The study’s authors note that many of the physicians went to great lengths to avoid it; dialysis began only after “physicians had attempted a series of medical interventions intended to reverse or halt the loss of kidney function and/or treat the signs and symptoms of advanced CKD.”

What troubled researchers were cases in which there was no acute illness or apparent urgency. “Simply being in the hospital seemed to increase the likelihood of initiation of dialysis,” they wrote.

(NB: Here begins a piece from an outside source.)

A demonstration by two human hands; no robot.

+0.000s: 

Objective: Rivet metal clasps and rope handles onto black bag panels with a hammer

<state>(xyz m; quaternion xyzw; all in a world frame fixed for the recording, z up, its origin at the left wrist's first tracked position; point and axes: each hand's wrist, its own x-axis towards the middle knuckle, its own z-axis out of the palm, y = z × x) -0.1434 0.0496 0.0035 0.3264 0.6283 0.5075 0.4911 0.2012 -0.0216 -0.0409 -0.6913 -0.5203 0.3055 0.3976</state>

Admitted patients were labeled “predialysis” and the question of when to start was part of the care plan. This was especially true for patients who had mental illness or other obstacles to receiving routine care. “We … found examples in which physicians seemed to seize the ‘opportunity’ to initiate dialysis during a hospital admission in patients who had been reluctant to start dialysis,” the authors wrote.

Writers of the editorial encouraged payers to examine this phenomenon closely, as well as the dynamic of patients being presented with the options of “dialysis or death.”

Payers should require patient satisfaction measures, along with other measurements of kidney function, when evaluating decision-making in ESRD care, according to the editorial. They do caution that “the consequences of such a reimbursement structure would require careful assessment.”

While physicians may press for dialysis due to legitimate “fear of failing a patient who has medical complications,” Potluri et al write, “unfortunately, some nephrologists also may be influenced by their financial benefit of filling a dialysis chair with another patient.”

References

1. Wong SPY, Vig EK, Taylor JS, et al. Timing of initiation of maintenance dialysis: a quantitative analysis of the electronic medical records of a national cohort of patients from the Department of Veterans Affairs [published online January 25, 2016]. JAMA Intern Med. 2016; 10:1001/jamainternmed.2015.7412.

2. Potluri VS, Dember LM, Reese PP. Honoring patient preferences in initiation of dialysis: problems, proposals and a path forward [published online January 25, 2016]. JAMA Intern Med.